Location
- 46 Hayward Street Ashland, Aroostook, Maine 04732 United States
- Coordinates: 46°37′46″N 68°23′41″W﻿ / ﻿46.6295°N 68.3946°W

Information
- Type: High/Middle School
- Superintendent: Joel Hall
- School number: MSAD 32
- Principal: Joel Hall
- Faculty: 20
- Colors: Orange, black, and white
- Team name: Hornets
- Communities served: Ashland, Garfield Plantation, Masardis, Oxbow Plantation, and Portage Lake
- Website: https://www.sad32.org/

= Ashland Community High School =

Ashland Community High School was located in Ashland, Maine, United States. It was part of Maine School Administrative District 32, or MSAD 32, which serves Ashland, Garfield Plantation, Masardis, Oxbow, Portage Lake and Sheridan, Maine. There was a student population of 200 in school grades 7–12, with eighteen faculty members as well as administrators, a counselor and three support personnel. The school had achieved accredited status with the New England Association of Schools and Colleges.

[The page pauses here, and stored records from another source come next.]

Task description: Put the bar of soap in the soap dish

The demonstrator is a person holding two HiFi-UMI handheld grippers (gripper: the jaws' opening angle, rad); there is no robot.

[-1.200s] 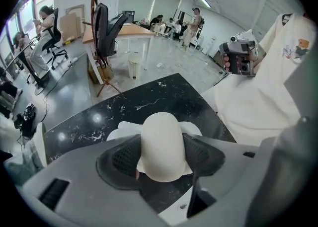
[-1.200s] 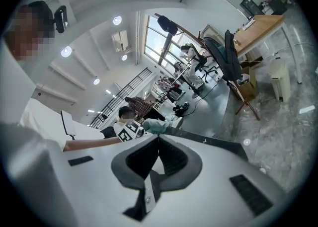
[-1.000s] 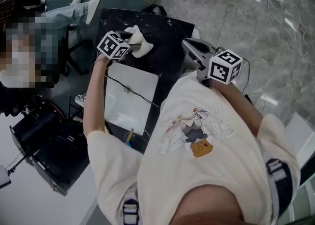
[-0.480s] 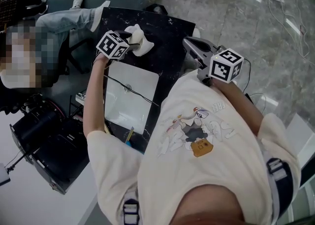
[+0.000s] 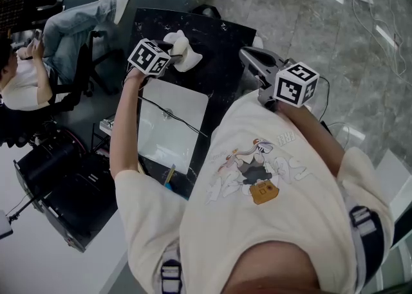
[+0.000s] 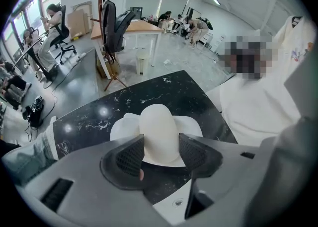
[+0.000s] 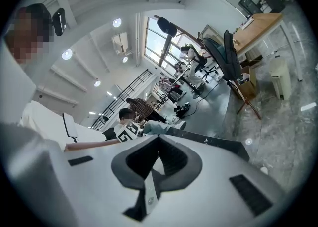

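The left tongs (image 6: 161,157), having just been closing, are pinching the one bar of soap (image 6: 159,129) by its flanks. Its long axis is running along their line, its far end resting on the one soap dish (image 6: 120,127) on the dark surface (image 6: 94,116). The right tongs (image 7: 158,142) are hanging pressed together and empty, well apart.

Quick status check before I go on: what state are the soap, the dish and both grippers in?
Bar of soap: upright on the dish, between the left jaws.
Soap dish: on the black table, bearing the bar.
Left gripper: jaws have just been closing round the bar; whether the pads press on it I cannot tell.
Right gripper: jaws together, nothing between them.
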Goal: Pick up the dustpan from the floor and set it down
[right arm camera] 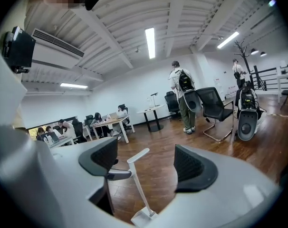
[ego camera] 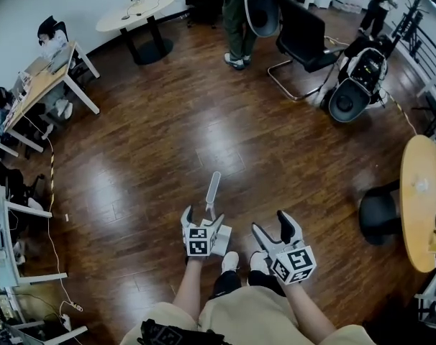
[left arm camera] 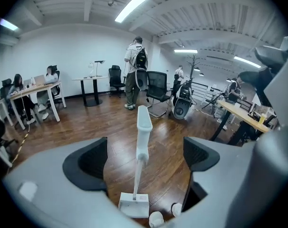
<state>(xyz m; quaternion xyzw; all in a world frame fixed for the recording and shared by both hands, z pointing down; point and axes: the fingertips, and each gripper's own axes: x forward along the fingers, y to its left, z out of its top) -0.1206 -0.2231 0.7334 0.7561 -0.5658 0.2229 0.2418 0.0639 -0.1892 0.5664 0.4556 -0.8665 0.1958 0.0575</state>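
Left gripper (ego camera: 201, 220) near upright dustpan (ego camera: 213, 190) (jaws apart)

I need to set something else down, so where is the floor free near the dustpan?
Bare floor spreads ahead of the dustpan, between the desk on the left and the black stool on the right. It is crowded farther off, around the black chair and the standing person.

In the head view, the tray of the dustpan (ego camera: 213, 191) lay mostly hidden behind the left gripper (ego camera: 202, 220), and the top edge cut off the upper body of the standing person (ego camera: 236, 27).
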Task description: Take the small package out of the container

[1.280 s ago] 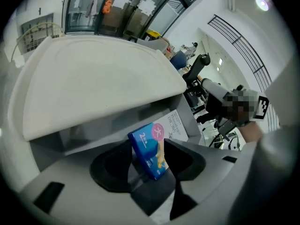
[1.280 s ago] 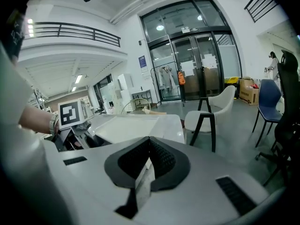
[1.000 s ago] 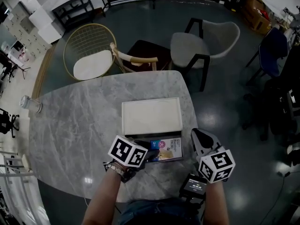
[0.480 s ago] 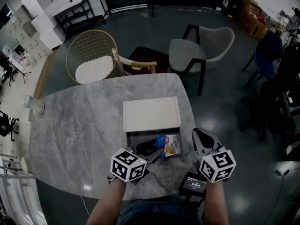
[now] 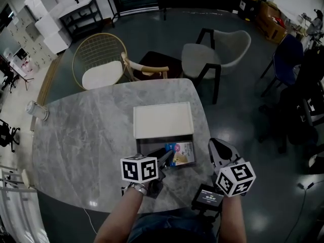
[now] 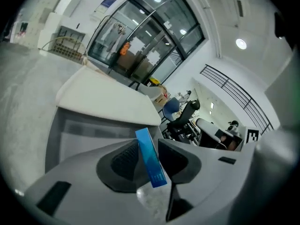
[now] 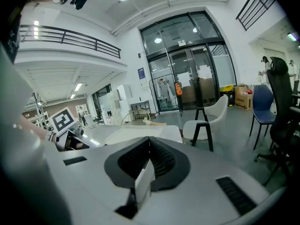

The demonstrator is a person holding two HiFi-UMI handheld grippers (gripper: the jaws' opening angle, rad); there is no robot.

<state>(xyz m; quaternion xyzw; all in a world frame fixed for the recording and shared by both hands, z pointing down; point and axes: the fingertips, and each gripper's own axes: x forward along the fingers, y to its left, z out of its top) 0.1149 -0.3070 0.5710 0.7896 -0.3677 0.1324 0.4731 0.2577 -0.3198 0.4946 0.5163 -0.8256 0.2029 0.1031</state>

Sports programs offered at Ashland Community High School included baseball, basketball, cheering, cross country, golf, softball and soccer. The school's teams are known as the Hornets.

In fall 2010, Ashland Community High School was demolished to make way for new athletic fields for the completed Ashland District School which houses grades K-12. Construction began on the Ashland District School in 2008.